On the other hand, nonsupramolecular carrier systems, including inorganic or polymer nanoparticles, liposomes, and other nanostructured materials, such as carbon nanotubes and graphene, have also demonstrated promising results. These systems often utilize covalent bonding and physical encapsulation methods to protect and transport active surfactant molecules. Surface engineering of these materials can be tailored to improve surfactant transport and release, making them suitable for a wide range of industrial applications, including EOR.”

     Choosing which kind of surfactant and delivery method can depend on the qualities of the reservoir rock. These include mineralogy, the rock’s “wettability,” and chemical factors such as pH and the rock’s ionic charge. Thus, for instance, cationic surfactants are used with limestone reservoirs and anionic surfactants are used with sandstone reservoirs.




     Surfactant loss is a challenge that must be mitigated. That is a major reason why transport or delivery of the surfactants to the reservoir rock is so important. The graphic flow chart below explores strategies to reduce surfactant loss.




     The graphic chart below examines the environmental concerns of surfactants.



     

     The paper examines in detail several types of potential surfactant carriers, including inorganic nanoparticles, carbon nanomaterials, polymeric agents and surfactants, and supramolecular systems.

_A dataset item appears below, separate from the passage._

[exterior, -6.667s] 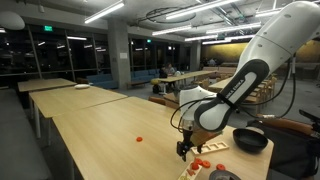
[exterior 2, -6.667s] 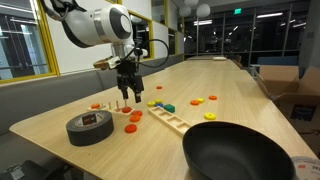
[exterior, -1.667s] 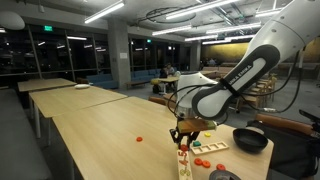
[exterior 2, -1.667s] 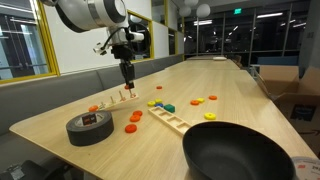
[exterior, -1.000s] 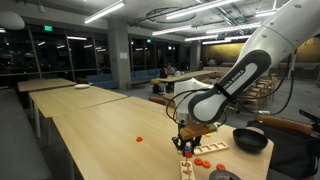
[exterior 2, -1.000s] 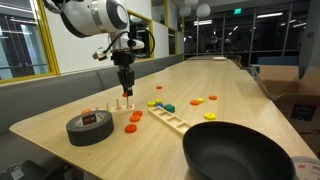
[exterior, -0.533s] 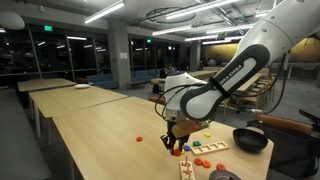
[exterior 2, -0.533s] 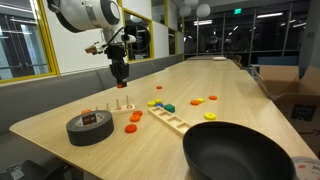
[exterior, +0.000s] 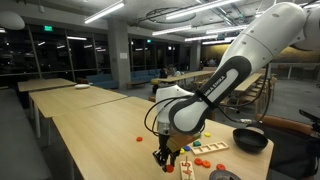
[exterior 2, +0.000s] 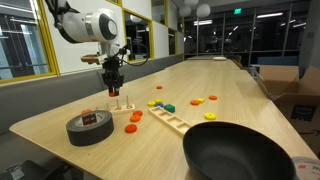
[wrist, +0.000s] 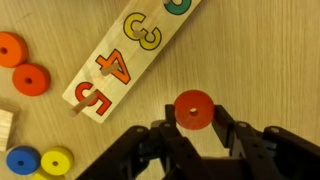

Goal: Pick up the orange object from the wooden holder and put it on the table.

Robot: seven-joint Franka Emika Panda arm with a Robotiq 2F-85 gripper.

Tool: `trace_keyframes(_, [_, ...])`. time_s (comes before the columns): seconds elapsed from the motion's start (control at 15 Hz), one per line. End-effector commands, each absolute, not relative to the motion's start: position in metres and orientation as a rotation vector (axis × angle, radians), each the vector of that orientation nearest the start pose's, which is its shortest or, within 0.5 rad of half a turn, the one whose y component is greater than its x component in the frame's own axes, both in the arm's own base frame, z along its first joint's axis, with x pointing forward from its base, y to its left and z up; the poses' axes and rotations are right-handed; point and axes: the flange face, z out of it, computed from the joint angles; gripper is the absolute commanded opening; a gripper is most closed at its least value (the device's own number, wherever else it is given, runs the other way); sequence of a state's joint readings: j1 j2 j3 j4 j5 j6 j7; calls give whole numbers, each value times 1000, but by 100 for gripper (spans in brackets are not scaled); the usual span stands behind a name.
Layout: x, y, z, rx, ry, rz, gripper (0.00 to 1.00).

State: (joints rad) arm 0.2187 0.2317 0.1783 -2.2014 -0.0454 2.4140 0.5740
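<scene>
The claw (wrist: pixel 196 122) pinches the orange object (wrist: pixel 194 108), a small round disc, between its two black fingers (wrist: pixel 228 128). In the wrist view the disc is over the bare wood of the bench (wrist: pixel 265 60). It is just right of a wooden number board (wrist: pixel 120 60) that shows a 5, a 4 and a 3. I cannot tell if the disc touches the bench.

Two more orange discs (wrist: pixel 10 48) lie left of the board, close to each other. A blue disc (wrist: pixel 17 160) and a yellow disc (wrist: pixel 55 160) lie side by side at the near left.

In an exterior view the claw (exterior 2: pixel 113 88) points straight down, just left of the small wooden holder (exterior 2: pixel 122 104) with its upright pegs. A black roll of tape (exterior 2: pixel 90 126) lies nearer than the holder. A big black bowl (exterior 2: pixel 240 150) sits at the near right.

In an exterior view one more orange disc (exterior: pixel 140 139) lies alone on the bench, left of the white arm (exterior: pixel 230 80).
</scene>
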Motion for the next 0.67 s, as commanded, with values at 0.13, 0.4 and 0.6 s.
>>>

     The company Locus Bio-Energy Solutions, which develops biosurfactants for EOR, says that “biosurfactants are the future of sustainable and more effective oil recovery.” They define surfactants as follows, and note that they are used in many industries, including agriculture, cosmetics, food and beverage, pharmaceuticals, mining, oil & gas, remediation, wastewater, and many more:

Surfactants are compounds with inherent properties that reduce the surface and interfacial tension between two liquids, a gas and a liquid, or a liquid and a solid.”

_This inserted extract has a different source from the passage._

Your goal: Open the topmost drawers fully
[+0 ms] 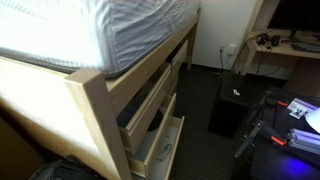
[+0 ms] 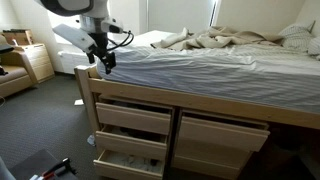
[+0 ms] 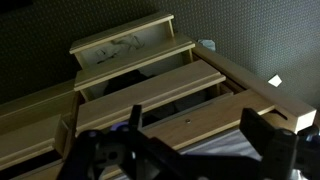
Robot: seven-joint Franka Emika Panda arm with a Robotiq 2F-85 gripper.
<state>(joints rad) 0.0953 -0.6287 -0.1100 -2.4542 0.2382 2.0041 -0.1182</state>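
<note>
- Gripper (image 2: 106, 64) hovers above the bed's corner post (image 2: 88, 88), jaws spread, holding nothing.
- Topmost drawers (image 2: 135, 117) sit just under the mattress (image 2: 190, 68), only partly out; the bottom drawer (image 2: 125, 162) juts further.
- Risk: on the way down the gripper may snag that protruding drawer, or slip off the handle-less front.

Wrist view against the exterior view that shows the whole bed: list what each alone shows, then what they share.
Only the wrist view looks straight down into the stepped drawers and shows the gripper with its fingers spread apart. Only the exterior view shows the arm, the rumpled bedding, the neighbouring drawers and a dresser by the wall. Both show the stepped drawers, the lowest pulled out furthest, and the gripper above them.
</note>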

Surfactants, or surface-active agents, are compounds that contain a hydrophilic, or “water-loving” head, and a hydrophobic, or “water-fearing” tail—allowing them to lower the surface tension between liquids, gases or solids. In oilfield applications, surfactants are critical components of scale and corrosion inhibitors, hydraulic fracturing fluids, drilling muds and enhanced oil recovery treatments.”

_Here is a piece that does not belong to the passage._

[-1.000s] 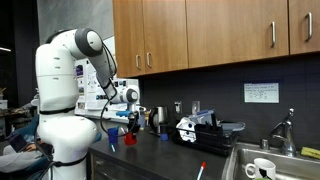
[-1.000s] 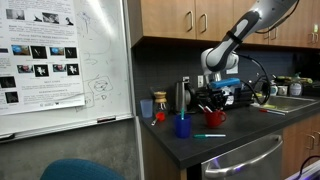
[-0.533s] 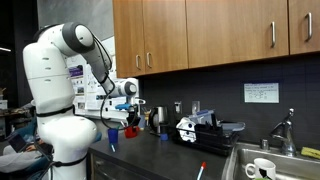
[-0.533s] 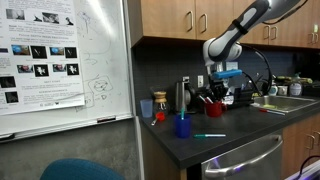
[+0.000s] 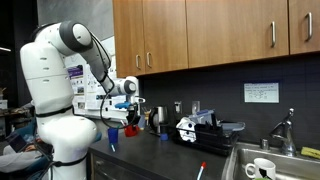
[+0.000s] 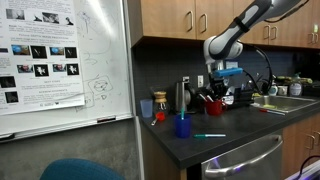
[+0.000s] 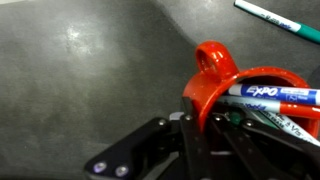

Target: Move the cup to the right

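Note:
The red cup (image 7: 212, 72) has a small ring handle and holds several markers (image 7: 268, 96). In the wrist view my gripper (image 7: 205, 120) is shut on its rim, one finger inside and one outside. In both exterior views the cup (image 6: 214, 106) (image 5: 131, 129) hangs from the gripper (image 6: 215, 95) (image 5: 128, 118) a little above the dark counter (image 6: 235, 128). The blue cup (image 6: 182, 126) stands on the counter in front of it, toward the whiteboard side.
A green marker (image 6: 211, 135) lies on the counter and shows in the wrist view (image 7: 280, 22). An orange cup (image 6: 147, 107) and a metal flask (image 6: 184, 95) stand at the back. A sink (image 5: 285, 160) holds a white mug (image 5: 262, 168). Cabinets hang above.
Over the last second the arm rose and carried the red cup up off the counter. Since half a second ago it has hardly moved.

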You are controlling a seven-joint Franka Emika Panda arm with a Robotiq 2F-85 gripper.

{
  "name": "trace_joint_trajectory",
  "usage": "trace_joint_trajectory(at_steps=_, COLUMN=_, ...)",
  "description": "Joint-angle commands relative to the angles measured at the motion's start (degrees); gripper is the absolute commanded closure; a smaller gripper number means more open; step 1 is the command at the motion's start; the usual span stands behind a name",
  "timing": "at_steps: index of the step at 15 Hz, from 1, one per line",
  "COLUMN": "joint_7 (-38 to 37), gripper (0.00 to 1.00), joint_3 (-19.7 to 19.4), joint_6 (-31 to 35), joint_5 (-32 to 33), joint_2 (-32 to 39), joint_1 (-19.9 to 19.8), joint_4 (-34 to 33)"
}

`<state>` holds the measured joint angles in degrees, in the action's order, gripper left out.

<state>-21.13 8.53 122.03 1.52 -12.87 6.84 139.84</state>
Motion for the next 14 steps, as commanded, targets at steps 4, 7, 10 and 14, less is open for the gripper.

     Surfactants can function as cleansers, detergents, dispersants, foamers, emulsifiers, viscosity builders, and wetting agents. They are used in several different ways in oil & gas development and extraction. There is a growing push these days to develop biosurfactants as a more sustainable approach. Biosurfactants are produced biologically via microorganisms, which can produce a variety of “surface-active substances.” While microbes produce the biosurfactants, the biosurfactants themselves are not alive. They are also sterile.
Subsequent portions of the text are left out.